Toward More Informative ESC/Java Warning Messages


Todd Millstein, University of Washington

Introduction

This year will be my fourth as a PhD student in computer science at the University of Washington. My advisor is Craig Chambers, and my research involves the study of object-oriented programming languages that support multimethods. In particular, I have designed modular static typechecking algorithms for such languages.

I chose to do an internship at SRC for several reasons. I have been interested in formal methods for many years, so I was happy for the opportunity to learn about the challenges and tradeoffs involved in creating a practical program verification tool. I also knew a bit about SRC and thought that it would be a fun and exciting work environment. Finally, I was interested in taking a break from my PhD research and getting a glimpse of life outside academia.

Extended Static Checking

The Extended Static Checker for Java (ESC/Java) is a tool designed to catch common programming errors at compile-time. A programmer writes an ordinary Java program but adds annotations, such as pre- and postconditions on methods. Each annotated method is translated into a logical formula which is valid if and only if the method meets its specification. A theorem prover searches for counter-examples to the logical formula, which correspond to possible errors in the original Java method. A key design principle of ESC/Java is modular checking, which means that each method is checked in isolation, given only the specifications, and not the implementations, of other methods in the program.

More Informative Warning Messages

Reducing program checking to theorem proving allows ESC/Java to check a wide variety of program properties and to leverage existing theorem proving technology.

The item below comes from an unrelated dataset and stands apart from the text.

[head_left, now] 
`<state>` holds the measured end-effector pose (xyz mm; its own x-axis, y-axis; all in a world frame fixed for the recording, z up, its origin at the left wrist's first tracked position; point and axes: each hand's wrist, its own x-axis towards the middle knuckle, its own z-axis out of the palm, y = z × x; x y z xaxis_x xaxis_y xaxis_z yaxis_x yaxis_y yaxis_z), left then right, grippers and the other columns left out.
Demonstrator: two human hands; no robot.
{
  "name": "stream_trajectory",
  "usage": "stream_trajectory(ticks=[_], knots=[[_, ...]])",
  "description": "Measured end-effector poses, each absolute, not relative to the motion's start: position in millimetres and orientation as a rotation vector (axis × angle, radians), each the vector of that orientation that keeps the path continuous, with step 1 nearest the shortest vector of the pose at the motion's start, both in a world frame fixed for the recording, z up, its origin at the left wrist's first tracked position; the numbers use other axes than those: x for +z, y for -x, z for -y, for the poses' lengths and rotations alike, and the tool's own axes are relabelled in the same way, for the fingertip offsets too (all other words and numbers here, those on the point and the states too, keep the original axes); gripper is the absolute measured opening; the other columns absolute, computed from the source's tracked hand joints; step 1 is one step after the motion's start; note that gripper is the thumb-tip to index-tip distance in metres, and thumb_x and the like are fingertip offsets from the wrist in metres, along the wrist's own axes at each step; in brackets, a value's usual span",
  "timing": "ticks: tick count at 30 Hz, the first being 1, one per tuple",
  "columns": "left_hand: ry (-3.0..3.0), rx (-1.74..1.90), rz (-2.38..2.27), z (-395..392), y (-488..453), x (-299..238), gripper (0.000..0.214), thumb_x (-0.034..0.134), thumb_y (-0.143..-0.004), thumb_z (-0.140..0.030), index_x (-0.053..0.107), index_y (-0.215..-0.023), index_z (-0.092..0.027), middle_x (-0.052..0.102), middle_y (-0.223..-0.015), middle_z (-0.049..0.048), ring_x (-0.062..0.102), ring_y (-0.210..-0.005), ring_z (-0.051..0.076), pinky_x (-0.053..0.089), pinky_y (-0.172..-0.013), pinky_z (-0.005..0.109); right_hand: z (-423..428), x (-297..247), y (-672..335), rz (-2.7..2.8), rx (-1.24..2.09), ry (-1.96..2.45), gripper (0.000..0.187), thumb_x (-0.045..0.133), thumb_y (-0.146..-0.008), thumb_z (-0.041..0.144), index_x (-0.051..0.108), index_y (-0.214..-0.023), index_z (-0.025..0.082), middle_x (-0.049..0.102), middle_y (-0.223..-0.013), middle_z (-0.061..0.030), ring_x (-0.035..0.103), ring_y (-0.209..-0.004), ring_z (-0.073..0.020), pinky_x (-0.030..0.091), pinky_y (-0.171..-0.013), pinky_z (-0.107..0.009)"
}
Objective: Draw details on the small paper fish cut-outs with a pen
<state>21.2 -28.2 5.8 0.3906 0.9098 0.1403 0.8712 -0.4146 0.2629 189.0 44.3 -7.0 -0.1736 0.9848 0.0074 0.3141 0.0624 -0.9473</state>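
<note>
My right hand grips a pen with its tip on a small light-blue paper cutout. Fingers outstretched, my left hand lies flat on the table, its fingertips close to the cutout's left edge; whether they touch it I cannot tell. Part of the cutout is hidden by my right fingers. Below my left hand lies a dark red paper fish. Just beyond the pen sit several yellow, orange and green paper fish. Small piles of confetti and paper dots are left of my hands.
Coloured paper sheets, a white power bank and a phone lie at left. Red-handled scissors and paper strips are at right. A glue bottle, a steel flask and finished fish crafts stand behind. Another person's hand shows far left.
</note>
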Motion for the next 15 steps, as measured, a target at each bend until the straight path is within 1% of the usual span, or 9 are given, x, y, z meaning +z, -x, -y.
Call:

However, this architecture makes error reporting challenging. In particular, it is difficult to turn counter-examples from the theorem prover into useful user-level messages about the original Java method.

Previously, ESC/Java was able to deduce from a counter-example which ESC/Java annotation had failed to verify. For example, if a method's postcondition is potentially violated, ESC/Java reports this information to the programmer. My summer project consisted in extending this "report warning" in a way that would generate more specific (and useful) information. We were most successful in targeting specific programming situations that ESC/Java users have found hard to understand.

Our work took the following direction: Since methods often have numerous possible execution paths, depending on the choice made at each branching point, we implemented a way to extract--from the counter-example--a complete trace of the particular execution path through the method that caused the warning to occur.

We then targeted two specific kinds of ESC/Java warnings that can be hard to understand:

The first--a common warning--occurs when a class has a particular kind of sharing constraint on one of its fields, where the sharing constraint is insufficiently annotated. For this we devised ESC/Java support for specifying this constraint and for understanding when an implicit constraint of this kind is potentially violated.

The second involved providing support for suggesting annotations to remove spurious warnings related to Java's covariant subtype rule for arrays. In particular, S[] is treated in Java as a subtype of T[] when S is a subtype of T. The use of this rule is not always provably safe at compile-time. Therefore, Java enforces a run-time safety check on arrays. Because of this potential lack of compile-time safety, ESC/Java issues warnings unless there are sufficient annotations to allow arrays to be verified statically.

Reducing the ESC/Java Annotation Burden

For the last few weeks of my internship, I worked on a completely different problem--trying to reduce the annotation burden on programmers. If ESC/Java is run on an unannotated program, many spurious warnings will result (for example, a pointer dereference will cause a null dereference warning to be issued). Our observation is that spurious warnings can be reduced by checking a method using some context from its callers and callees, rather than performing completely modular checking. To this end, we implemented an infrastructure in ESC/Java to allow method calls to be inlined and checked by ESC/Java in several different ways. We have just begun designing experiments that make use of this new infrastructure.